- Theatrical release poster
- Directed by: Yūji Mutō
- Screenplay by: Tetsuo Yasumi
- Based on: Crayon Shin-chan by Yoshito Usui
- Produced by: Atsuo Sugiyama (ADK) Naomi Nishiguchi (TV Asahi) Tōru Masuo (Futabasha)
- Starring: Akiko Yajima Miki Narahashi Keiji Fujiwara Satomi Kōrogi
- Production company: Shin-Ei Animation
- Distributed by: Toho
- Release date: April 21, 2007;
- Country: Japan
- Language: Japanese
- Box office: $14.5 million

= Crayon Shin-chan: Fierceness That Invites Storm! The Singing Buttocks Bomb =

Crayon Shin-chan: Fierceness That Invites Storm! The Singing Buttocks Bomb (クレヨンしんちゃん 嵐を呼ぶ 歌うケツだけ爆弾!, Kureyon Shinchan: Arashi o Yobu: Utau Ketsudake Bakudan!) is a 2007 anime film. It is the 15th film based on the popular manga and anime series Crayon Shin-chan.

The film was released in theatres on April 21, 2007, in Japan. It was later released on DVD in Japan on November 23, 2007.

==Characters==
Regular Cast:
Nohara family
- Shinnosuke/Shin-chan
 The movie's main character. A kindergartener (5 years old).
- Shiro
 The second main character of this movie. A male dog which is kept in the Nohara family.
- Hiroshi
 Father of Shin-chan.
- Misae/Mitsy
 Mother of Shin-chan.
- Himawari
 The sister of Shin-chan.

Movie Exclusive Characters:

- Tokitsune Shigurein
 Administrator of the UNTI（Unidentified Nature Team Inspection). A duty of the organization UNTI has monitoring of the space.

- Madame Butterfly
Poppies head of the opera.

- Kinpa, Ginpa
In the frame of your entourage, an eerie duo with a mask. Use techniques such as airborne and brainwashing. But it can also be seen as manipulating the pieces your wife, was a mysterious character that identity is not known until the end after all.

- Urara, Kurara, and Sarara
Three daughters belonging Poppies opera. Sarara Kurara, Urara yellow costume girl, girl girl costume red green costume.

- Dandelion
Poppies opera spies had infiltrated the UNTI. Representing the identity opera company when the late corn poppy was infiltrated into the base of UNTI.
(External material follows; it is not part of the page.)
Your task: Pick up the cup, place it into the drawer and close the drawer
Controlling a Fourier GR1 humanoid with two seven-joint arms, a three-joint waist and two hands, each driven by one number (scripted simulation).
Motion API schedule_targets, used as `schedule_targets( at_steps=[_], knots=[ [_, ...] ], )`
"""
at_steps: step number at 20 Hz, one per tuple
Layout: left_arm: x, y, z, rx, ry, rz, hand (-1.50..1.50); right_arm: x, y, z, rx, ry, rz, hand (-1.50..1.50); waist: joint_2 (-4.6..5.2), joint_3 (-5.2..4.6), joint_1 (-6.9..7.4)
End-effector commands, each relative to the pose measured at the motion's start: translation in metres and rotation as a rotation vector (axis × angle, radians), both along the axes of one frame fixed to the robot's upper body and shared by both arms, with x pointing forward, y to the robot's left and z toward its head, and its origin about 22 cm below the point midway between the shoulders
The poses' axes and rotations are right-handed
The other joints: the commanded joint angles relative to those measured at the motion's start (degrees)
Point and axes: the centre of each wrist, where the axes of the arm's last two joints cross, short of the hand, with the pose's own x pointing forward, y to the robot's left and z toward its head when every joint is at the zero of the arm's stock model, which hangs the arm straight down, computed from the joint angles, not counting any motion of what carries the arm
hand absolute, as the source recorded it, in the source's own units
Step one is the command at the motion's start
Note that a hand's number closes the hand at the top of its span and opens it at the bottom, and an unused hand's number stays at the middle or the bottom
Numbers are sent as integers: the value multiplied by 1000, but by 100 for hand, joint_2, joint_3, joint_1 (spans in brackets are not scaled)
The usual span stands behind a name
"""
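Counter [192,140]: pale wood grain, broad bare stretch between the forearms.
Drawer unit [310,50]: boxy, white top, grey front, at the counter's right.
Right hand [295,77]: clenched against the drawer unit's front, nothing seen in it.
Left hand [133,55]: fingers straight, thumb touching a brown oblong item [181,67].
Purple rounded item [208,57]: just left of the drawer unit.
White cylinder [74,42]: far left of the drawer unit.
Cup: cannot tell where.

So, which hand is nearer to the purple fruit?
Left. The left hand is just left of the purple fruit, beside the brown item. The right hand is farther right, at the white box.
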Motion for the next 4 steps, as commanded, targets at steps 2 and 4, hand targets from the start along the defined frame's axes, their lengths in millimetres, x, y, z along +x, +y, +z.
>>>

- Gorilla and hippopotamus
Shigure hospital aides.

==Box office==
The Motion Pictures Producers Association of Japan has posted the final box office tally of Crayon Shin-chan Movie 15: Arashi wo Yobu Utau Ketsu dake Bakudan! which earned 1.55 billion yen (US$14.5 Million) and ranked as fifth highest grossing anime film of 2007.